Heroin addiction is a ever present problem that has been plaguing society for years. Heroin was developed and marketed as the worlds new miracle drug and was dispensed over the counter with heroin injection kits for a number of years. As heroin addiction ran rampant across the U.S. laws were passed to prohibit sale of heroin without prescription. As time went on, heroin addiction continued to be pose a threat and laws were passed to prohibit the distribution of heroin.
Heroin addiction is somewhat complex for a few reasons. Heroin can be injected, snorted/sniffed, or smoked—routes of administration that rapidly deliver the drug to the brain. Injecting is the use of a needle to administer the drug directly into the bloodstream. Snorting is the process of inhaling heroin powder through the nose, where it is absorbed into the bloodstream through the nasal tissues. Smoking involves inhaling heroin smoke into the lungs. All three methods of administering heroin is considered drug abuse and can lead to heroin addiction and other severe health problems.
Heroin addiction has both a physical and psychological addiction. Heroin enters the brain, where it is transformed to morphine and sticks to receptors known as opioid receptors. The opioid receptors are in several spots of the brain (and in the body), particularly areas concerned in the awareness of pain and in reward. Opioid receptors are also in the brain stem which is vital for routine processes vital for life, such as breathing (respiration), blood pressure, and arousal.

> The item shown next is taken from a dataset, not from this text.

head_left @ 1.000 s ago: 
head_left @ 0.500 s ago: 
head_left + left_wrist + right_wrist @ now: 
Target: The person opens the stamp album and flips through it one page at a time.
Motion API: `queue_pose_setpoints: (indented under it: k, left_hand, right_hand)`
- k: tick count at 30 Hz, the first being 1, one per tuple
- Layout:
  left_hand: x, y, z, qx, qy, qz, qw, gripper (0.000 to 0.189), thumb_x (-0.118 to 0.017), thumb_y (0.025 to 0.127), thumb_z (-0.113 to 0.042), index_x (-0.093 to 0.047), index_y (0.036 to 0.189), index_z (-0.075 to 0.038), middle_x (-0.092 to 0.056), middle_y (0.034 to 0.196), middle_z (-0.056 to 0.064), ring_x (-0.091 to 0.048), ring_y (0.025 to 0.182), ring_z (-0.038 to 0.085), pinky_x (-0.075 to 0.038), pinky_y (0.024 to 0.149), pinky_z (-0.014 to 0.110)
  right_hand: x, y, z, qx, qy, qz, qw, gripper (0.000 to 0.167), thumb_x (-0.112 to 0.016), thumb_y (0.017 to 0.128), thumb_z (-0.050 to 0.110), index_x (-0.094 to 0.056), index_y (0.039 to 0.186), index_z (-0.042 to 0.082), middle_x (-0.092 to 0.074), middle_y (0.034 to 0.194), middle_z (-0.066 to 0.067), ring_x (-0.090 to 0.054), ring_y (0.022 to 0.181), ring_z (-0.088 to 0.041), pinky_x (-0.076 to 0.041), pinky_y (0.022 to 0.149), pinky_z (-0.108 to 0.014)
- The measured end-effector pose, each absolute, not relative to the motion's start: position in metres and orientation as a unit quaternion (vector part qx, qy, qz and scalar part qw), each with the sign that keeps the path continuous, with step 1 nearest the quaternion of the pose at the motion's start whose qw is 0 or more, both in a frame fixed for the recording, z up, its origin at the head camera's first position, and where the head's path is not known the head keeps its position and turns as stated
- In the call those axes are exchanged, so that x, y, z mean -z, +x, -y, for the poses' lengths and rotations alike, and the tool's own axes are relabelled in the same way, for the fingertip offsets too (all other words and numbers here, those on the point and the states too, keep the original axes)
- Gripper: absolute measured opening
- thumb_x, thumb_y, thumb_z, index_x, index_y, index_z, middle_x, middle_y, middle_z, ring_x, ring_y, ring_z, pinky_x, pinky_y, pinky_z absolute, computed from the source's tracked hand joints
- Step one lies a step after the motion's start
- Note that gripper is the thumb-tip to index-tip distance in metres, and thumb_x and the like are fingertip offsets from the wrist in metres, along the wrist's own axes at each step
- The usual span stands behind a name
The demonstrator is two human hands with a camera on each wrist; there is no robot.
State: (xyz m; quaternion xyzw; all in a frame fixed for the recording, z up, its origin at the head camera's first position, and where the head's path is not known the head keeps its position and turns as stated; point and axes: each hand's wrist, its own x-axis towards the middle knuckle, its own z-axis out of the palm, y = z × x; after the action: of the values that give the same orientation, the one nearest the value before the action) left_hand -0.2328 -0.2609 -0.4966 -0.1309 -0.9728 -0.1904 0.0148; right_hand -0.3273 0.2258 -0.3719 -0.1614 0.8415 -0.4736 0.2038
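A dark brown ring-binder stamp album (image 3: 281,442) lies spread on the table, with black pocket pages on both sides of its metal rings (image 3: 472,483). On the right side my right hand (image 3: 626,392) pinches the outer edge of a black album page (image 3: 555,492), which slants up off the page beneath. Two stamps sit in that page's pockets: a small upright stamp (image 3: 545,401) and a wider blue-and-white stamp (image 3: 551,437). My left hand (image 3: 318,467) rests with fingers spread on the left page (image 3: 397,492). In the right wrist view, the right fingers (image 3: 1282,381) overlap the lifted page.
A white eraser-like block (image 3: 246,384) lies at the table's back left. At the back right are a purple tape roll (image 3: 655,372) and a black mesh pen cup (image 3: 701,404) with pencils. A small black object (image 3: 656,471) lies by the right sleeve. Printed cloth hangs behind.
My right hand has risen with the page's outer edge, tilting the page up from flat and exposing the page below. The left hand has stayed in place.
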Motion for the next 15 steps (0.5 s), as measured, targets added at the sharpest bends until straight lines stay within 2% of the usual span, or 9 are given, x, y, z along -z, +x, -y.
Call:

Heroin overdoses frequently involve a respiratory failure.
Heroin addiction often causes a progression of heroin use to intravenous injection of heroin, heroin addicts describe feelings of surging euphoria or a “rush” followed with dry mouth, a warm flushing of the skin, heaviness of the extremities, and clouded mental functioning. After the initial high heroin addicts will nod out goes “on the nod,” an alternately wakeful and drowsy condition. Heroin addicts who do not inject the drug may not experience the initial rush, but other effects are the same.
Heroin addiction and abuse creates a tolerance develops that causes the heroin addict’s physiological (and psychological) response to the drug decreases, and more heroin is needed to get the high.
Heroin addiction and abuse during pregnancy, linked with factors like poor diet and insufficient prenatal care, has been connected with unfavorable consequences including low birth weight, which is a significant risk factor for later developmental delay. If the mother is regularly abusing heroin, the infant may be born physically with an addiction to heroin and could suffer from serious medical complications requiring hospitalization. The heroin abuse by the mother can lead to the baby being born with heroin addiction.
Heroin addiction trends seem to picking up speed according to the 2008 National Survey on Drug Use and Health, the number of current heroin users in the last 30 days aged 12 or older in the United States increased from 153,000 in 2007 to 213,000 in 2008. There were 114,000 first-time users of heroin aged 12 or older in 2008. Heroin addiction admissions will be on the rise for the next several years as a result.